A key component to Rainier Pacific's converged wealth management strategy is technology. The bank is relying on Fincentric's i-Wealthview suite of products to manage its converged enterprise and present customers with a single point of access to their portfolio. "We were impressed with Fincentric's vision and product development direction, which are very much in line with our strategic business goals and vision," says Hall.This vision, according to Fincentric (Richmond, BC) president and CEO Mike Cardiff, revolves around the belief that in order to take full monetary advantage of wealth management and financial-services trends, more and more financial institutions will move toward converged operations.
"Converged financial services are already the norm in Europe, Asia and elsewhere in the world," according to Cardiff. "These institutions have found out that one of the best ways to increase profitability going forward is through better management of a customer's assets, and customers would prefer to have all these assets handled by one trusted institution."

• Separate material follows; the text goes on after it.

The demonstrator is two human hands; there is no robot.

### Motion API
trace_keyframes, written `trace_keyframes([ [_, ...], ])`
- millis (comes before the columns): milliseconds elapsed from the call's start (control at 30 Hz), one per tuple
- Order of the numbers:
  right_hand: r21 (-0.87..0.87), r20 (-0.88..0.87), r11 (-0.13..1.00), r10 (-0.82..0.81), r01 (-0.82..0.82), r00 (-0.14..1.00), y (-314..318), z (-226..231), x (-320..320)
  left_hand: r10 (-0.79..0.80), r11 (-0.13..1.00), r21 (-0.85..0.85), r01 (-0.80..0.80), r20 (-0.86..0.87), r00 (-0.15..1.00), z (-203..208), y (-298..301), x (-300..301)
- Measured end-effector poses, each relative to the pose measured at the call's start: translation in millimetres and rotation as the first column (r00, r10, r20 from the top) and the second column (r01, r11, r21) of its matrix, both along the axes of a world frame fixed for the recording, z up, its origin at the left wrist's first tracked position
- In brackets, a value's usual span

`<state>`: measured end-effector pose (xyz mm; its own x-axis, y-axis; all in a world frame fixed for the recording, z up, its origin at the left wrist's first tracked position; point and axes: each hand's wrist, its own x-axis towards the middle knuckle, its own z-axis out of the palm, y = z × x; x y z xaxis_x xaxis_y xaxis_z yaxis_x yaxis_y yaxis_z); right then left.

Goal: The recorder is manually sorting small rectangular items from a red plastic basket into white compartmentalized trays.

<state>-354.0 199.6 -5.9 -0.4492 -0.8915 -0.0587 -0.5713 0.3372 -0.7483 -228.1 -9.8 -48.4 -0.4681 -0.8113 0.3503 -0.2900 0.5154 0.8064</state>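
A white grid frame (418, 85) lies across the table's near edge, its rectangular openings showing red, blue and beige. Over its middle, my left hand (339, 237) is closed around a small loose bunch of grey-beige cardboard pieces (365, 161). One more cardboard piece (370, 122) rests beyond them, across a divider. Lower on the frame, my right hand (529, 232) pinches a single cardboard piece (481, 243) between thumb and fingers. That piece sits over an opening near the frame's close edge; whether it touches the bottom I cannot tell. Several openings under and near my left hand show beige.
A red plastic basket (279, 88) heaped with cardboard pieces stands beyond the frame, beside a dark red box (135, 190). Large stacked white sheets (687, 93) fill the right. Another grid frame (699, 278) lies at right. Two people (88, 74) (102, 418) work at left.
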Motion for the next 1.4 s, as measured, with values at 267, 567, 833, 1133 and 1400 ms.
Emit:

Cardiff suggests a good example of this approach is the strategy employed by Boston-based Fidelity Investments. Years ago, Fidelity Investments decided the best way to grow was through the management of customer assets instead of the more traditional means of transactions fees and float charges. By focusing on attracting and managing the assets of affluent customers, Fidelity greatly enhanced its profitability and has attracted more than $1 trillion in client assets.
-- The worldwide financial services industry spends $225 billion on IT each year.
-- By 2005, $70 billion of this yearly spend will be devoted to wealth management technology.